-au faite pourquoi m'avoir dit d'indiquer Amanda DeLuca? Qui est Amanda DeLuca? demanda Jo, curieuse malgré tout.

-personne. Il sourit devant son air interrogatif. C'est si bon de la voir expressive.

-pourquoi alors?

-pour que tu ne poses pas de questions. Ce n'était pas dans ton intérêt d'indiquer "Joséphine Wilson". Tu es bien trop intelligente pour risquer... Il rit légèrement. J'ai dit le premier prénom qui me passait par la tête pour piquer ta curiosité et que tu y ailles sans broncher. Jo rigola à son tour.

-et après c'est moi la manipulatrice...

-qui a dit ça?

-si seulement tu savais Andrew... ajouta-t-elle en redoublant de rire. Elle se forçait, il le voyait bien. Elle s'arrêta de bouger et demanda tristement. Qu'est-ce qu'on fait maintenant? Tu vas faire quoi? Elle était dans la merde. Dans la merde profonde.

-déjà pour l'instant, on attend les résultats du bilan. Après... Il réfléchit. Que suis je censé faire? on verra. Ok?... Ne t'inquiète pas, tout va bien se passer.

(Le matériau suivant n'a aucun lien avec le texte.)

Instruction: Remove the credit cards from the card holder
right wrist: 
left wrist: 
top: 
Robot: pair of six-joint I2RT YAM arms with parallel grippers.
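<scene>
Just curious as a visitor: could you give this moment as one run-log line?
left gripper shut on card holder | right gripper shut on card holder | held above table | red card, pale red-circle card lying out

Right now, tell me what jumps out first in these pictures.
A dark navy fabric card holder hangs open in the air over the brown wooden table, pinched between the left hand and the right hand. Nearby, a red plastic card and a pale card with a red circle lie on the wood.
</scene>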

-merci Andrew... Ils ne parlèrent pas pendant plusieurs minutes avant que Jo ne rompe le silence. Une question la taraudait. Je ne comprends pas, ils vont bien... Elle voulait savoir si les médecins ne chercheraient pas à savoir qui elle était. Ils sont obligés de le faire normalement.

-les médecins savent bien que tu ne t'appelles pas Amanda mais ici...dans cet hôpital ils s'en fichent... Elle le regarda sans comprendre. La plupart des médecins, des infirmières, du personnels qui travaillent ici sont des retraités qui continuent bénévolement par amour du métier ou des gens qui se sont retrouvés ici par dépit... Il y en a aussi qui travaillent ici en échange du gîte et du couvert... En effet, cet hôpital n'était pas comme le Grey Sloan. Ce n'était pas un hôpital habituel.

-je ne pige pas bien Andrew...

-ici, on vient sans rendez-vous, on ne paye pas et l'hôpital garantit l'anonymat.

-pourquoi?... Elle s'arrêta car elle comprenait très bien pourquoi. Ils veulent soigner les gens sans assurances et sans argents. Comment font-ils pour se financer si les patients ne payent pas?

-la ville leur attribue des aides au sinon c'est grâce aux dons de particuliers... Ici personne n'est bien payé, regarde autour de toi... Il fit de grands gestes mais Jo ne détourna pas les yeux de lui. Pas de luxe inutile. Elle hocha la tête.

-un hôpital pour les gens de la rue, hein? Je ne savais même pas qu'il en existait un à Seattle.

-la plupart des patients sont des toxicomanes, des prostituée, des immigrés illégaux, des sans-papiers, des ados fugueurs, des femmes battues,... qui n'ont pas d'argent ou ne veulent pas être retrouvés. Cet hôpital pratique beaucoup d'analyses: sida, gonococcies, syphilis, hépatites, carences,... C'est le meilleur endroit où je pouvais t'amener. Il espérait ne pas s'être trompé.

-tu as raison. Comment tu connais cet endroit?

-j'aime bien connaître la ville où j'habite... Il ajouta en souriant. Quand je déménage quelque part, j'apprends par coeur tout ce que je peux... C'est bizarre mais c'est comme ça.

-oh, t'inquiète. C'est bien d'être bizarre.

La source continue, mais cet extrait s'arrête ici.